Moreover, some genes in the identified local differential networks were consistent with the dysfunction in glutathione metabolism (such as ASNS and GCLC) and the inflammatory immune response associated with chemokine signalling pathway (such as IL1B), which may relate to the abnormality of antioxidant reactions (such as PTGS2) caused by continually inhaling of phosgene. Thus, resulted from oxidant reaction of carbonyl chloride and the decrease of antioxidant enzyme concentrations, some protein-modified signalling pathways, including the Wnt signalling pathway and the mitogen-activated protein kinase (MAPK) signalling pathway, were disordered and thus may affect pro-inflammatory cytokines and other inflammatory mediators (such as NFKB1) [35].

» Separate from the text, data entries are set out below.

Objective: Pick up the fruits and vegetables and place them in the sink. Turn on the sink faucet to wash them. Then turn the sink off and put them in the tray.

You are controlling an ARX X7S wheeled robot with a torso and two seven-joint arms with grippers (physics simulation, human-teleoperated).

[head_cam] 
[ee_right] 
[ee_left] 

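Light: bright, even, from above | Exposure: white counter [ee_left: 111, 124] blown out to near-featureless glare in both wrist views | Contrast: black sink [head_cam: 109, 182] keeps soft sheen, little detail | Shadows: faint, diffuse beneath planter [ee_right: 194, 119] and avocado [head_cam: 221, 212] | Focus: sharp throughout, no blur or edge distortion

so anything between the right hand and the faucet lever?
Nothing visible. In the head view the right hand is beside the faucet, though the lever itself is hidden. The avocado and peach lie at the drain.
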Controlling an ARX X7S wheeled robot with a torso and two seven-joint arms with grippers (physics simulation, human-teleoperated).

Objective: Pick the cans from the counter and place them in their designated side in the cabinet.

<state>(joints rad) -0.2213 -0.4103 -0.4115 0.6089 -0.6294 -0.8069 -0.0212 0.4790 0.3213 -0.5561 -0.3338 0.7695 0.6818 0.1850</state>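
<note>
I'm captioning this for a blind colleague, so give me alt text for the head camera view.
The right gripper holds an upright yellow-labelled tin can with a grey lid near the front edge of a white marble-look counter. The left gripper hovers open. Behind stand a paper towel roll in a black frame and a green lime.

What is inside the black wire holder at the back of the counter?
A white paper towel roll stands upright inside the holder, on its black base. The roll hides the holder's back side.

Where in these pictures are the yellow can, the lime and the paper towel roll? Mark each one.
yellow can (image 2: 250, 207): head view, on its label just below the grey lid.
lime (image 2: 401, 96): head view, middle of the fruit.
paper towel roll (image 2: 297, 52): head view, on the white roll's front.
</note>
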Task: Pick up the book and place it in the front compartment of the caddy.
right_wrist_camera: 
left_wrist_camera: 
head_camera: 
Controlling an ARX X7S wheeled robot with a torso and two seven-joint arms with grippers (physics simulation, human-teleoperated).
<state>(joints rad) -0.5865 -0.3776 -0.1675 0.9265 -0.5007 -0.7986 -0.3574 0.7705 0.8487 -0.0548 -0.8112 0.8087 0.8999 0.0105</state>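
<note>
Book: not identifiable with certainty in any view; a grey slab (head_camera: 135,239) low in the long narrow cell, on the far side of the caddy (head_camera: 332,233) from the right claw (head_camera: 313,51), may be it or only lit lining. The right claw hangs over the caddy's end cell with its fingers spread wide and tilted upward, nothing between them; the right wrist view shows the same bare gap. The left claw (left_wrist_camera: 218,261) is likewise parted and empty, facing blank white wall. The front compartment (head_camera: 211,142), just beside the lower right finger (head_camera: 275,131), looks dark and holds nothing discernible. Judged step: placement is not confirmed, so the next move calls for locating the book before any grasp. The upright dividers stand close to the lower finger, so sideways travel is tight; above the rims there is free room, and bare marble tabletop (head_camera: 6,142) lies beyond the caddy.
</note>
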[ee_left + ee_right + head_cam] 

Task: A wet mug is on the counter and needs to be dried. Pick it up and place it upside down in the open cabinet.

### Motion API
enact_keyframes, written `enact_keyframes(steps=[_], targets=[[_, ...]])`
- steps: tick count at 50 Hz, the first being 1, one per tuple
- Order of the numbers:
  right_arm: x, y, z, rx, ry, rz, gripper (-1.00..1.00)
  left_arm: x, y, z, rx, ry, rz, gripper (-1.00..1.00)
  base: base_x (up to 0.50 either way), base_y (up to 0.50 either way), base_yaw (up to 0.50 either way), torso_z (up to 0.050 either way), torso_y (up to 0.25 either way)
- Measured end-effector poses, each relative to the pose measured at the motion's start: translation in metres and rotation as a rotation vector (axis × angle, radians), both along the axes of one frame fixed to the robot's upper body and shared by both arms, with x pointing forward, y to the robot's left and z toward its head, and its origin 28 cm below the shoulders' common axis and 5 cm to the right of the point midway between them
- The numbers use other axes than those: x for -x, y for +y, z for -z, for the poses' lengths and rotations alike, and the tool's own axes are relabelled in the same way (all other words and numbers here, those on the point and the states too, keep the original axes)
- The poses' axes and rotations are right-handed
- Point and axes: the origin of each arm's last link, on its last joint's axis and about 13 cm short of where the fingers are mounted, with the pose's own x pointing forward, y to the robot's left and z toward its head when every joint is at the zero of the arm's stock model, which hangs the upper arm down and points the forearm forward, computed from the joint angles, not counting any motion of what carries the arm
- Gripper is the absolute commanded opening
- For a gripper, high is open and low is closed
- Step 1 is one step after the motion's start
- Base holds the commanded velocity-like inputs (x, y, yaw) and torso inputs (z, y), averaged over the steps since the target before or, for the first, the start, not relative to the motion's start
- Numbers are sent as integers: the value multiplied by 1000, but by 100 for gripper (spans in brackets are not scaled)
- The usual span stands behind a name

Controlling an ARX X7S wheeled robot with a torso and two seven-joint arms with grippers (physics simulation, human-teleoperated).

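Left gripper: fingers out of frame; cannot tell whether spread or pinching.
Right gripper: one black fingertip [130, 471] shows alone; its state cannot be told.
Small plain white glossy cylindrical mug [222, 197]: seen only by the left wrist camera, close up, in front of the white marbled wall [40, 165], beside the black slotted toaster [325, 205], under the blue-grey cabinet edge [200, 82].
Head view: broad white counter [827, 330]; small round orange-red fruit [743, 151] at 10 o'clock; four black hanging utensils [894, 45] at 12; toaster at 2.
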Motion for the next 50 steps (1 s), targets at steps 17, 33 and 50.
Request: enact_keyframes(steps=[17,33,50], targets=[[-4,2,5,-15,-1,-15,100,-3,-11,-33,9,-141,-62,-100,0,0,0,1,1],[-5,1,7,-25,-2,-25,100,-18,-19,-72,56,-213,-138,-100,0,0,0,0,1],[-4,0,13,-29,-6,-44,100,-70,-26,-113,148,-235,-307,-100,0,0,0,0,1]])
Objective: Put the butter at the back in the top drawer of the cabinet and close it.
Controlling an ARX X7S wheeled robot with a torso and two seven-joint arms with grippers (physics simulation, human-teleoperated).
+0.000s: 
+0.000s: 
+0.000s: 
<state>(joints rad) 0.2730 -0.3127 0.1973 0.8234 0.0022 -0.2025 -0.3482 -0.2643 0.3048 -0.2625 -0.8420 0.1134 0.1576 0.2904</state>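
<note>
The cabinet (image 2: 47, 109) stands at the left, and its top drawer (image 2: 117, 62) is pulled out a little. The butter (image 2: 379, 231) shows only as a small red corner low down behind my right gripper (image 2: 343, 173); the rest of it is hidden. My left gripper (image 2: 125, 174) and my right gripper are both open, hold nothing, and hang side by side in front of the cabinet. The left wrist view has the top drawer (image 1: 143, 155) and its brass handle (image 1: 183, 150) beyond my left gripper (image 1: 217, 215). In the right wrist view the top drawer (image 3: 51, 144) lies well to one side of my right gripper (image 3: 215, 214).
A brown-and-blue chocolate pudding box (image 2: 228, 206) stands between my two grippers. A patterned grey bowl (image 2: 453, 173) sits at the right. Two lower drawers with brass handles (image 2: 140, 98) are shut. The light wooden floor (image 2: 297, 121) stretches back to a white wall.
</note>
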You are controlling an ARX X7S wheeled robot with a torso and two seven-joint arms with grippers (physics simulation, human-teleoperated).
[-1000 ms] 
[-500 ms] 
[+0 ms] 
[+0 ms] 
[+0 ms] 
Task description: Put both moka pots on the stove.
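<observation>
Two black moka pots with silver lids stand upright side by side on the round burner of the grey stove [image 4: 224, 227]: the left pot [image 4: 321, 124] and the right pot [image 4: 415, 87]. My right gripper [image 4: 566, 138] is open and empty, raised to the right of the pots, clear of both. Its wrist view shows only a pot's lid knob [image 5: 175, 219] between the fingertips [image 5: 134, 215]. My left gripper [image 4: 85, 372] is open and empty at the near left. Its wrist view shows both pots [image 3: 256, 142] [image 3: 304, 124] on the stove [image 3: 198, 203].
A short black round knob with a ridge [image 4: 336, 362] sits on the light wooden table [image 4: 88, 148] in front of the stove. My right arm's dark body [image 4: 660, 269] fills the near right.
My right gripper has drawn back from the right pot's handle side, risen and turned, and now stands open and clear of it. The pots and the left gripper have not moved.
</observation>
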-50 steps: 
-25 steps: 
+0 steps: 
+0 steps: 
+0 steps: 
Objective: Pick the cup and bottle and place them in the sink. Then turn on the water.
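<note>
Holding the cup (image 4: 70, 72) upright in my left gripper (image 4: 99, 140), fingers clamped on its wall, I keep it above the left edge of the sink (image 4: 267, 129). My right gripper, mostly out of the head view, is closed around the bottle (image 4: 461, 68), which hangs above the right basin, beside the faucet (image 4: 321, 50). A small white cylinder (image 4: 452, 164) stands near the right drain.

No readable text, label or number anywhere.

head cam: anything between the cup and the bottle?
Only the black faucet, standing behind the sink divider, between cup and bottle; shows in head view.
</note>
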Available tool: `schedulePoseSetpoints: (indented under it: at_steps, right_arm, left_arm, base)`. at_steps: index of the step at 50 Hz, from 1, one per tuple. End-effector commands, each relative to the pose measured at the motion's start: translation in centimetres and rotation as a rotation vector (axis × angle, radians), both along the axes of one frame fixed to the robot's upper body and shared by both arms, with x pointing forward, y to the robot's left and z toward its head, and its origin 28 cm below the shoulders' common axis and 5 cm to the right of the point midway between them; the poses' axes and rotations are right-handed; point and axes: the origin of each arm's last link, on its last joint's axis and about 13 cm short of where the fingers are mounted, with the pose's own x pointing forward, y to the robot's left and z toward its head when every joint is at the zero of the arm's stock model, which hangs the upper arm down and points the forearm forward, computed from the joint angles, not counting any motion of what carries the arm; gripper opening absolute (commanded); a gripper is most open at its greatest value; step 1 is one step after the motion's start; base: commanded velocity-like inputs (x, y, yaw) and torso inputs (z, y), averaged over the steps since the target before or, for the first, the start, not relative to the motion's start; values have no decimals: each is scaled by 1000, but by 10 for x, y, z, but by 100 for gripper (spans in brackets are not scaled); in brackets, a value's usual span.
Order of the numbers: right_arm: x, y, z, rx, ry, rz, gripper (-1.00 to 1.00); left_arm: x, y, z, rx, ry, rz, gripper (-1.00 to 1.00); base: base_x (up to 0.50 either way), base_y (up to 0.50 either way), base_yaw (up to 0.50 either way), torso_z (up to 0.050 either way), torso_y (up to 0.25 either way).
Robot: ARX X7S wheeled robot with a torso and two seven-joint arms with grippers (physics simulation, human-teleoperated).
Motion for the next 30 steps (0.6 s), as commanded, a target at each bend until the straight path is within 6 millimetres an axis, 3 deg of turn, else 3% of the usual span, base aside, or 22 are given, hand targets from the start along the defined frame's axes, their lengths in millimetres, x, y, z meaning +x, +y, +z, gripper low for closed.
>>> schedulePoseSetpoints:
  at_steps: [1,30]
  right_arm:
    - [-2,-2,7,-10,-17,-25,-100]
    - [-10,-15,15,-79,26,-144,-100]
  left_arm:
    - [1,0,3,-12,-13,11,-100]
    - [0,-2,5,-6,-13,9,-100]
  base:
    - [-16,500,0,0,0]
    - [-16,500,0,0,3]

The enrichment analysis also suggested that some signalling pathways may also be involved or affected in the phosgene-induced pathogenic processes, such as TGF-beta signalling pathway and hormone-mediated signalling pathway, which associated with the cell repair and reproduction.

Besides, some biological processes were also suggested to be highly relevant to lung injury through GO functional analysis, i.e., the differentially high/low expression of genes in the identified local differential networks associated with abnormal alterations in primary metabolic processes, which indicates the denaturation of lipids, proteins, and nucleic acids that may have been oxidized by phosgene [30, 34].

The functional analyses for acute corneal trauma and heregulin-induced breast cancer are shown in Additional file 1: C.